On the road now for almost two weeks, and the load’s beginning to
lighten, awarenesses dawning, the stress beginning to morph. We loaded our last items, the bikes, into the
crowded storage space and exited our very clean apartment and OP’s borders at
10:44PM on the 31st, a full 76 minutes to spare on our lease. I had no idea how much trouble, how much
constant work and focus the move toward actual homelessness (our luxury
optional version) would be. I was
surprised by the sense of early organization and control, followed by later disorganization and randomness that we left in that storage space. I had expected a feeling of lightness,
freedom, and while I’m sure that sense is approaching – I can feel it hovering
nearby – it’s arrival's not been as immediate as anticipated.

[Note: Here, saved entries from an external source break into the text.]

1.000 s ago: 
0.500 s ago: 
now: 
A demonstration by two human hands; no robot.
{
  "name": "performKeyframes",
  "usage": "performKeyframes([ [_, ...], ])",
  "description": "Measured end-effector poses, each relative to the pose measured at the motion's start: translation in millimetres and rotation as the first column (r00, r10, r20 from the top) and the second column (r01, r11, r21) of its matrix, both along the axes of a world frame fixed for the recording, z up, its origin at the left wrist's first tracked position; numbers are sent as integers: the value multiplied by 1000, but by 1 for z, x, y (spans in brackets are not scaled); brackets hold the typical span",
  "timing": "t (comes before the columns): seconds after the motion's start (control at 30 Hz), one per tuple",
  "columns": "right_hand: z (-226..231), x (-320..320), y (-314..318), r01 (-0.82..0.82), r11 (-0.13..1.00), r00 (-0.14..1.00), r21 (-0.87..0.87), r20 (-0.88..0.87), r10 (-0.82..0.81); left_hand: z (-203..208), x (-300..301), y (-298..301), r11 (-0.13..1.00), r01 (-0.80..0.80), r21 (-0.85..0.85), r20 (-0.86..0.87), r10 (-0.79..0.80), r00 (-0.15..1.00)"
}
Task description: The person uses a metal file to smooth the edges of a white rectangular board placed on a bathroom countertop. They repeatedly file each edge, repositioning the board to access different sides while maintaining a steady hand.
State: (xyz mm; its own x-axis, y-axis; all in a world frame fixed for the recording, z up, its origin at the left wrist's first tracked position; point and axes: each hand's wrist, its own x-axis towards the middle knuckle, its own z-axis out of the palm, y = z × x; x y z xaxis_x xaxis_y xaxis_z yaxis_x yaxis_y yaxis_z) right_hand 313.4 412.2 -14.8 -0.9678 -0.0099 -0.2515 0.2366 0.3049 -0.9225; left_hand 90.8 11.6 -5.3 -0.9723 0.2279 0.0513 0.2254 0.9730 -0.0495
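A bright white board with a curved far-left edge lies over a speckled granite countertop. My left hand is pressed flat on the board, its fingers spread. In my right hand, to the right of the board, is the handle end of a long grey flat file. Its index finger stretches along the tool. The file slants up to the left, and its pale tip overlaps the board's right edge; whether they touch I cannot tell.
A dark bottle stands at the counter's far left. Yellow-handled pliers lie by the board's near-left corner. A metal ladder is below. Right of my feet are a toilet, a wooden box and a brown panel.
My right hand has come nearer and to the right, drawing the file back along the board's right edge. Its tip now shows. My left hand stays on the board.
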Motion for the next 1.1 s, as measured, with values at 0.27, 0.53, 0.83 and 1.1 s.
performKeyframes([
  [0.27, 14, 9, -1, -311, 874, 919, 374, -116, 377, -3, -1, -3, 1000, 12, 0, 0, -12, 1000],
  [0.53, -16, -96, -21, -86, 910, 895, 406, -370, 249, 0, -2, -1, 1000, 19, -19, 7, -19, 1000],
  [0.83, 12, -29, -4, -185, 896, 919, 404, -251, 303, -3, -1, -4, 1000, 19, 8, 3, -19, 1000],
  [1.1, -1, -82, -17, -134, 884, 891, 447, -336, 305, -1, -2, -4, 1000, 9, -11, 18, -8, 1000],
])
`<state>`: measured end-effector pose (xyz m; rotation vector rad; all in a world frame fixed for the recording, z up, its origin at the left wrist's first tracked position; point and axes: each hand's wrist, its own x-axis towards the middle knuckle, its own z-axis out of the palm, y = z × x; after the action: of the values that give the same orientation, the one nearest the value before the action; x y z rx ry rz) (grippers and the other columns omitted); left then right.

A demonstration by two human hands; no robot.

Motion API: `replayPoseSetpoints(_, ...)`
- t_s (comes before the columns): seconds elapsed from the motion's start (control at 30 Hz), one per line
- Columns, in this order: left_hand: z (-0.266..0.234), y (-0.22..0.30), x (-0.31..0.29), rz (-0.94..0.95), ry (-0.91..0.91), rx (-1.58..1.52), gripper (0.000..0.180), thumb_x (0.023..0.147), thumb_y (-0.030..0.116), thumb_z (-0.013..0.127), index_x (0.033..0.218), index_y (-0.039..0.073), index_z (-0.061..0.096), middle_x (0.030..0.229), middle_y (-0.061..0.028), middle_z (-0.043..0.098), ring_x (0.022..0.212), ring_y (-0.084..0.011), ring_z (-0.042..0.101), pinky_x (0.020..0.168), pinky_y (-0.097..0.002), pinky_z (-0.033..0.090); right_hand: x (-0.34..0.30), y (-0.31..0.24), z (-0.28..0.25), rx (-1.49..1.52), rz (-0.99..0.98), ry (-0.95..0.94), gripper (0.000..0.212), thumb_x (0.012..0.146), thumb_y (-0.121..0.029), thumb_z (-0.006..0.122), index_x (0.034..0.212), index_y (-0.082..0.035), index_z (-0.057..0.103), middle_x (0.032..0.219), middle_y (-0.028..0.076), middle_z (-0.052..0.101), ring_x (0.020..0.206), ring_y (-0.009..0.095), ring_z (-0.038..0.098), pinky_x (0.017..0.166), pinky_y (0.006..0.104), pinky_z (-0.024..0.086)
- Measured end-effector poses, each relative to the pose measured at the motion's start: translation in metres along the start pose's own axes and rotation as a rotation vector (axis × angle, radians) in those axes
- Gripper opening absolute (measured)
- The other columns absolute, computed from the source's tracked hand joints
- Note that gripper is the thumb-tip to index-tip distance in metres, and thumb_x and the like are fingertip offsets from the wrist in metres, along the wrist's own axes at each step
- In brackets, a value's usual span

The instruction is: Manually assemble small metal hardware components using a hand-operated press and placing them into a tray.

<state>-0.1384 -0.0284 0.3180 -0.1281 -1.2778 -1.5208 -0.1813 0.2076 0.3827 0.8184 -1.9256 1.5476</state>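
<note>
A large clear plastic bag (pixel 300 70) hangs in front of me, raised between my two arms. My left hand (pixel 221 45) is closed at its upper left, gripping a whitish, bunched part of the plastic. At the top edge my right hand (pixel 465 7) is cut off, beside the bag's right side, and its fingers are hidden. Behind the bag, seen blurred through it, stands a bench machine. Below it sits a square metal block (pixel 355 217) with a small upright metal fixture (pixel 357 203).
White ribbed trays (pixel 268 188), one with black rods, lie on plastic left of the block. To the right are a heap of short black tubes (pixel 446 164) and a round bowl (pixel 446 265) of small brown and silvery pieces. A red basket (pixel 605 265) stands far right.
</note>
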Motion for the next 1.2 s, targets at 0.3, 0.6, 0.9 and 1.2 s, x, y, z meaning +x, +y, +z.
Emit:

The road itself has been a mix of delight, frustration and
promise. Again, it’s the sense of disorganization
that’s been troubling: stuff had its place at home – keys, wallet,
phone charger, corkscrew, hand lotion, ipod, glasses, maps, books, self,
spouse, hiking boots – but now life requires total reorganization. And an awareness that things may not be in that
new place, because I forgot, because that backpack pocket had other stuff in
it, because this spot seemed logical right now – all adds to the sense of
disorientation, senescence, lack of control.
So that’s the challenge now – letting go -- of the past,
embracing the present, the future.
Probably always has been my lesson, just didn’t recognize it.
We’ve just passed the 2K mile mark on this domestic
leg. Have filled the hug/love and fun
meters to overflowing already through time with Gen and great friends in Maine
and New Jersey. Lots of time in this little car, with this lifelong spouse --life
is sweet, changing, surprising, interesting.
Yet that prior life of friends, normalcy, home, library glows in my
heart, always will . . . sigh.
2 comments:
Keep those postings coming, Nancy! And thanks for sharing your thoughts and feelings about this huge adventure you and your husband are undertaking!
Thanks, Julia. Seems weird that this journey so far has such impact inside, less outside. I think when we're out of the country it'll feel like the adventure we've been planning.